Effects of the Sunscreen UV Filter, Oxybenzone (Benzophenone-3)
In a 2016 study, a team of international scientists found that a common chemical in many sunscreen lotions and cosmetics is highly toxic to juvenile corals and other marine life. Oxybenzone, or BP-3, is found in more than 3,500 skin care products worldwide for protection against the sun’s harmful effects. The compound has been found entering the environment both through wastewater effluent and directly from swimmers wearing sunscreens.
The study, published in the journal Archives of Environmental Contamination and Toxicology, showed four major toxic effects in early, developing coral: increased susceptibility to bleaching; DNA damage (genotoxicity); abnormal skeleton growth (via endocrine disruption); and gross deformities of baby coral.
The authors of the study conclude that nontoxic oxybenzone alternatives are critical for protecting reefs and the exacerbating effects posed by climate change and bleaching.
Effects of the Skincare UV filter, Benzophenone-2
In a 2013 study, NOAA National Centers for Coastal Ocean Science researchers and their partners discovered that a sunscreen chemical commonly used in many soaps, cosmetics, and body fragrances is highly toxic to corals. The team’s data show that even very low concentrations of benzophenone-2, or BP-2, can quickly kill juvenile corals. BP-2 is an additive used in personal-care products since the 1960s to protect against the damaging effects of ultraviolet light.
The team also found that BP-2 causes colorful corals to bleach, and can potentially induce or increase the frequency of mutation in corals by causing damage to their DNA. BP-2 is not removed from most municipal wastewater treatment facilities. This discharge is often directly released in coastal waters of the Caribbean and the Indo-Pacific, threatening near-shore coral reefs.
Although pollution is a major cause of coral reef degradation and is the easiest factor to mitigate, BP-2 as a pollutant has largely been ignored, according to C.A. Downs, lead author of the study.
“In the case of BP-2 pollution, there are a range of options that can be considered for reducing its impact to reefs—from working with manufacturers and innovating more environmentally sustainable products to educating consumers regarding product selection and product disposal,” he said.

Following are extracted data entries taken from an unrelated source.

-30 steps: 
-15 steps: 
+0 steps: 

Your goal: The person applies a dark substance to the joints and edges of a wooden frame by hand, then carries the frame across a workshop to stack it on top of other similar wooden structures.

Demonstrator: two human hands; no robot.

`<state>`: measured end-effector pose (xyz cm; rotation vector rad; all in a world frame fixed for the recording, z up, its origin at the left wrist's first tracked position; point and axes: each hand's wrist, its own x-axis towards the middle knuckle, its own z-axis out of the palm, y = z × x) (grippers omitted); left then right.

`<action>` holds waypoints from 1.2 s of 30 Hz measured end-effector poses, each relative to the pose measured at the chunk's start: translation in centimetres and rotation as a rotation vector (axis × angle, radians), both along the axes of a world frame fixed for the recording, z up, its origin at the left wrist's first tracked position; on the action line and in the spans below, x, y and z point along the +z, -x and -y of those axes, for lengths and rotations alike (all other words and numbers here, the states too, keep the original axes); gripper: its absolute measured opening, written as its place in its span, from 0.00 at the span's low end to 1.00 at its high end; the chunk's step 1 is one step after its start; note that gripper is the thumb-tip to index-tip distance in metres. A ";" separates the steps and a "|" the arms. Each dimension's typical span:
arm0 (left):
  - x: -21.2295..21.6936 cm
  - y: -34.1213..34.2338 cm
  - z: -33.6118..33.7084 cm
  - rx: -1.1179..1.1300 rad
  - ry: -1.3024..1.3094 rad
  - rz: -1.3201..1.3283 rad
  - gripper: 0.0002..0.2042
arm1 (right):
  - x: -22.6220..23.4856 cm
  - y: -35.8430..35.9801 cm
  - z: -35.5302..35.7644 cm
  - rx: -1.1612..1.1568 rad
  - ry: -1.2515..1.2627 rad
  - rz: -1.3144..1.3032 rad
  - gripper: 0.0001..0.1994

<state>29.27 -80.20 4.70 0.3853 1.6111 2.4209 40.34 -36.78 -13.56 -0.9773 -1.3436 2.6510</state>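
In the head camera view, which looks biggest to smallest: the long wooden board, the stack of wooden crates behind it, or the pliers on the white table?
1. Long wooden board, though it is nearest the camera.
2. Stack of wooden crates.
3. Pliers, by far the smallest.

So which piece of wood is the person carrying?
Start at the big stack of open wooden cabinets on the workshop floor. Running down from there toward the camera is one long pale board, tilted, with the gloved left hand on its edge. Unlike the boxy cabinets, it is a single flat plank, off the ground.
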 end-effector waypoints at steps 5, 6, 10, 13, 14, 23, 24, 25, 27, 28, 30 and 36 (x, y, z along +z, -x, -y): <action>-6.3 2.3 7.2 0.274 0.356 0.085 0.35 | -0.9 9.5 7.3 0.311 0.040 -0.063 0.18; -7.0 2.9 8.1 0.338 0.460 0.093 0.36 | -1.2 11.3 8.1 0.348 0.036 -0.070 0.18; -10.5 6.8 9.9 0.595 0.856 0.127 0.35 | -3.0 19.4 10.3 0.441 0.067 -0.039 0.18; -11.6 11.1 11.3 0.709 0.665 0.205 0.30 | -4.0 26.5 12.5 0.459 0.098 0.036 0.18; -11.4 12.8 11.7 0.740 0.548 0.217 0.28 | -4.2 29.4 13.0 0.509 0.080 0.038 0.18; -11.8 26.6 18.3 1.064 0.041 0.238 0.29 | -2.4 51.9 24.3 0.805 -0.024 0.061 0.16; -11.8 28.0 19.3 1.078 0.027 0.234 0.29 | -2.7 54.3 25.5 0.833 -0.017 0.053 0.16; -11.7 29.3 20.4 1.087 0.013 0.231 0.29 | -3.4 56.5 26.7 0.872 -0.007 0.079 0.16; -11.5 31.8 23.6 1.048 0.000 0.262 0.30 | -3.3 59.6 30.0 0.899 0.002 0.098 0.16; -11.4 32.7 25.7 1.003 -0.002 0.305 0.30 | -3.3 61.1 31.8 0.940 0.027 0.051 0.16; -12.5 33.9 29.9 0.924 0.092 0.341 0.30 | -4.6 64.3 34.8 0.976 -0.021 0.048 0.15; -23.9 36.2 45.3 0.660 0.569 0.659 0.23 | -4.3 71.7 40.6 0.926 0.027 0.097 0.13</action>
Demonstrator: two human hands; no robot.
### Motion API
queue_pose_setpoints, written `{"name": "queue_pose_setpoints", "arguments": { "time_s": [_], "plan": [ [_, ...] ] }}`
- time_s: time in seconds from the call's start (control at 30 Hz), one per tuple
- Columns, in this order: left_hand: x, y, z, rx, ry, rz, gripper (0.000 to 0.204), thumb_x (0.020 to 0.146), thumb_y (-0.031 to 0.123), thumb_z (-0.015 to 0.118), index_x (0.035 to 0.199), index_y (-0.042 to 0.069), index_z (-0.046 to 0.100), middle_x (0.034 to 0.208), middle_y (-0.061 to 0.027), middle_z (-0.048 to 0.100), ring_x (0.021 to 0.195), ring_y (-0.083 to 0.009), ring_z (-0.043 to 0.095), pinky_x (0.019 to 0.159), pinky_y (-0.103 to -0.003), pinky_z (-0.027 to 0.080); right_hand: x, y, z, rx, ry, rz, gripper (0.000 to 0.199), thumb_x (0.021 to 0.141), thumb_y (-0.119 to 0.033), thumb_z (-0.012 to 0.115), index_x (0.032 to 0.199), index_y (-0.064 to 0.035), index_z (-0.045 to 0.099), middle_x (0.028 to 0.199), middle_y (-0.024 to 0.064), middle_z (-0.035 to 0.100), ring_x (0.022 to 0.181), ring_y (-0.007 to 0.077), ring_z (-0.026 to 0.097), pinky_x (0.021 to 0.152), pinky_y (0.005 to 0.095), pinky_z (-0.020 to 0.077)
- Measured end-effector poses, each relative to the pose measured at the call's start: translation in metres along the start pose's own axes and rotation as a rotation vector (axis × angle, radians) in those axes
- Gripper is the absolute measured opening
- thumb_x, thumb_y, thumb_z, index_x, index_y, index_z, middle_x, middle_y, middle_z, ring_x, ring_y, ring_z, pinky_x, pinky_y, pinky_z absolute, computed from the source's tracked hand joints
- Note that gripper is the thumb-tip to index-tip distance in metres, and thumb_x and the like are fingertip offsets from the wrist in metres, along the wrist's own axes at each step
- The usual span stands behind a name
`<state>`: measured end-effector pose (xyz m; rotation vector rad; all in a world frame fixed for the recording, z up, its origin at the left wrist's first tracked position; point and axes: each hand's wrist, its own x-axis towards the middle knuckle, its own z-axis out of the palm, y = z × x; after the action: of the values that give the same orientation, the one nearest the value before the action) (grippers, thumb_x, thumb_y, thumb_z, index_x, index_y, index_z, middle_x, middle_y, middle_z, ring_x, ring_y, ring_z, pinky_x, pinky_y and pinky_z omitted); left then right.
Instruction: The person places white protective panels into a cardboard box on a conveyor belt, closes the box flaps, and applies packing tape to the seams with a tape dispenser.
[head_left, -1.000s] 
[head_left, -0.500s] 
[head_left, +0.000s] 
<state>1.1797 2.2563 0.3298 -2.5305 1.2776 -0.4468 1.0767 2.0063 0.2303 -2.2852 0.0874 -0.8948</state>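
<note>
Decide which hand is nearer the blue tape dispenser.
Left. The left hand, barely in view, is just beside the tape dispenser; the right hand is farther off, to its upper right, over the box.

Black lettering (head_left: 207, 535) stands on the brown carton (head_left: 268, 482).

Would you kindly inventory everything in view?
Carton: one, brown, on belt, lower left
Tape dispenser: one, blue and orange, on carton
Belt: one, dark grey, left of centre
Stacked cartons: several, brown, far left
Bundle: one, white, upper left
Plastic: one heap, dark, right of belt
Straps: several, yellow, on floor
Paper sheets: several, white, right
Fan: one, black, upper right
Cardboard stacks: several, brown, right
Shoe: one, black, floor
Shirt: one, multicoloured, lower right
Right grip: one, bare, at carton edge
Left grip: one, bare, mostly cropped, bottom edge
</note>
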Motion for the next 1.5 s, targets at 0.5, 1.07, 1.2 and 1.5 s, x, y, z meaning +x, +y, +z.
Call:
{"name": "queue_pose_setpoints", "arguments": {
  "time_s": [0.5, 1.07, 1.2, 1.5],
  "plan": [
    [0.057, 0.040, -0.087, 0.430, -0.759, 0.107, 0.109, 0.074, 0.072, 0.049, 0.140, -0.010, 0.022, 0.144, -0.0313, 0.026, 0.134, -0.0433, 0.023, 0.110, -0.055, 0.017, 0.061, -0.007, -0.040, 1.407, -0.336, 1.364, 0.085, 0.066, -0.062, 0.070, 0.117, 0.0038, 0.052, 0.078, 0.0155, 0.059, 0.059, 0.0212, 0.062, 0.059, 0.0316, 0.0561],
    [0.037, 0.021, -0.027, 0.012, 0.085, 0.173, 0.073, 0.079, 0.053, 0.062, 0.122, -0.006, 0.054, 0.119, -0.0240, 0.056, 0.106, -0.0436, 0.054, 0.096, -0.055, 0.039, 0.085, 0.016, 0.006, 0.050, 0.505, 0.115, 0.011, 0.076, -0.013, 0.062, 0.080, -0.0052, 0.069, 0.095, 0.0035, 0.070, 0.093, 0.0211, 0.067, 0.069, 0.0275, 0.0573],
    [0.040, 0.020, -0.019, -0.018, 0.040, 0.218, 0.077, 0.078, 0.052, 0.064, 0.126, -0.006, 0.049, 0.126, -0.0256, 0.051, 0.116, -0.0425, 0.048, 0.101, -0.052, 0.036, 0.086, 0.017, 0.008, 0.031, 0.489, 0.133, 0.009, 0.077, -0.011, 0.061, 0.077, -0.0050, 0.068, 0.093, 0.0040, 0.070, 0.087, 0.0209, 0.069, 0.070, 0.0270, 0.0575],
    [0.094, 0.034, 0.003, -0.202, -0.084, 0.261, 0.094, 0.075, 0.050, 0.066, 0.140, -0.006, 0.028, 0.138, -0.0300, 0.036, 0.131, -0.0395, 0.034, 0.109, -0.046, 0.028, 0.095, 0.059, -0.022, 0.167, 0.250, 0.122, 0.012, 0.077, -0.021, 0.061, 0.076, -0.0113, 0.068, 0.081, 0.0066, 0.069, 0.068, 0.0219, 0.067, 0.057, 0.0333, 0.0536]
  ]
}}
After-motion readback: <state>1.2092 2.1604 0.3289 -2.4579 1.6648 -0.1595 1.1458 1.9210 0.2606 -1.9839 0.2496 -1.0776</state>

The study was published in the December 2013 issue of Ecotoxicology.
Infographic Transcript: Sunscreen Chemicals and Marine Life
- How sunscreen chemicals enter our environment: The sunscreen you apply may not stay on your skin. When we swim or shower, sunscreen may wash off and enter our waterways.

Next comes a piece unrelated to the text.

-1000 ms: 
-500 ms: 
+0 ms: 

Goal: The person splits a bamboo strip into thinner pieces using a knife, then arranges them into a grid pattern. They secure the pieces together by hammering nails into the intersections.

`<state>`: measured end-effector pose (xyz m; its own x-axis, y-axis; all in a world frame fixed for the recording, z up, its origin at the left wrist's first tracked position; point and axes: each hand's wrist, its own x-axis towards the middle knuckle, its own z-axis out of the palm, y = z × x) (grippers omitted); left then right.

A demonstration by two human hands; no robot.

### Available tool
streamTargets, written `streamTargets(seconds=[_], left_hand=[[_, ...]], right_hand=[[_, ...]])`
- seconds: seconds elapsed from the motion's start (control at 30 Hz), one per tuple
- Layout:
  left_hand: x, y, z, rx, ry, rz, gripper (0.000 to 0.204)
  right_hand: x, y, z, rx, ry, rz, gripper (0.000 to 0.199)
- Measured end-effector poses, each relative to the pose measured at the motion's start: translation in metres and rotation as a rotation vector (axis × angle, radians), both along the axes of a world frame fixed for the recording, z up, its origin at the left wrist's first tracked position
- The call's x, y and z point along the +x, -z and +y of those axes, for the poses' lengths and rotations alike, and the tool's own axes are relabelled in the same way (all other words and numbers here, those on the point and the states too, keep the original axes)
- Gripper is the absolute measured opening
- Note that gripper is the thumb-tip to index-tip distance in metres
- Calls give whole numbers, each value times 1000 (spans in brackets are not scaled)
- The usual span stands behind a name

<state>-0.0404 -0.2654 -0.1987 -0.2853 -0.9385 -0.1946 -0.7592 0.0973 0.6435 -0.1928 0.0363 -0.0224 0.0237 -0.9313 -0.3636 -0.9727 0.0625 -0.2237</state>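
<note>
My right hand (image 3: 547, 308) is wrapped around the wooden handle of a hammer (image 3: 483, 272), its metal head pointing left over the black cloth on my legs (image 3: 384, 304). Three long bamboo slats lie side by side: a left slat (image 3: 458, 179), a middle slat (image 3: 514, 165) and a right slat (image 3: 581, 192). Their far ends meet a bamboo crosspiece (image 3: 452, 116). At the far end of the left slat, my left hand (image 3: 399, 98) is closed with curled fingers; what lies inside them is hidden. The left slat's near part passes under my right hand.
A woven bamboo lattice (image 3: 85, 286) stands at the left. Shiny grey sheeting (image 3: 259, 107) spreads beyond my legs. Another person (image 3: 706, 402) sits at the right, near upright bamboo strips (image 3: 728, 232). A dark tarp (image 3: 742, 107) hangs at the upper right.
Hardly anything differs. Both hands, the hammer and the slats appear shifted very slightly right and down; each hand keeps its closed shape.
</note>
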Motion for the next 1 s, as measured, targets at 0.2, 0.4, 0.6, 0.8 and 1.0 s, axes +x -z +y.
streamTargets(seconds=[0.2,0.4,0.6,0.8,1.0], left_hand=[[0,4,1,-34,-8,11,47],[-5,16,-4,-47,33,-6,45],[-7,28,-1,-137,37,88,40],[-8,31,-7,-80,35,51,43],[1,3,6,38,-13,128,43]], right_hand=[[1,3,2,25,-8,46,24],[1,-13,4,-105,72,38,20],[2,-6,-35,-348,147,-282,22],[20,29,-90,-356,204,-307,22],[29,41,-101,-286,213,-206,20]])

- How sunscreen chemicals can affect marine life:
- Green Algae: Can impair growth and photosynthesis.
- Coral: Accumulates in tissues. Can induce bleaching, damage DNA, deform young, and even kill.
- Mussels: Can induce defects in young.
- Sea Urchins: Can damage immune and reproductive systems, and deform young.
- Fish: Can decrease fertility and reproduction, and cause female characteristics in male fish.
- Dolphins: Can accumulate in tissue and be transferred to young.
- Chemicals in sunscreens that can harm marine life include: Oxybenzone, Benzophenone-1, Benzophenone-8, OD-PABA, 4-Methylbenzylidene camphor, 3-Benzylidene camphor, nano-Titanium dioxide, nano-Zinc oxide
- How we can protect ourselves and marine life: Seek shade between 10 am & 2 pm, use Ultraviolet Protection Factor (UPF) sunwear, and choose sunscreens with chemicals that don’t harm marine life.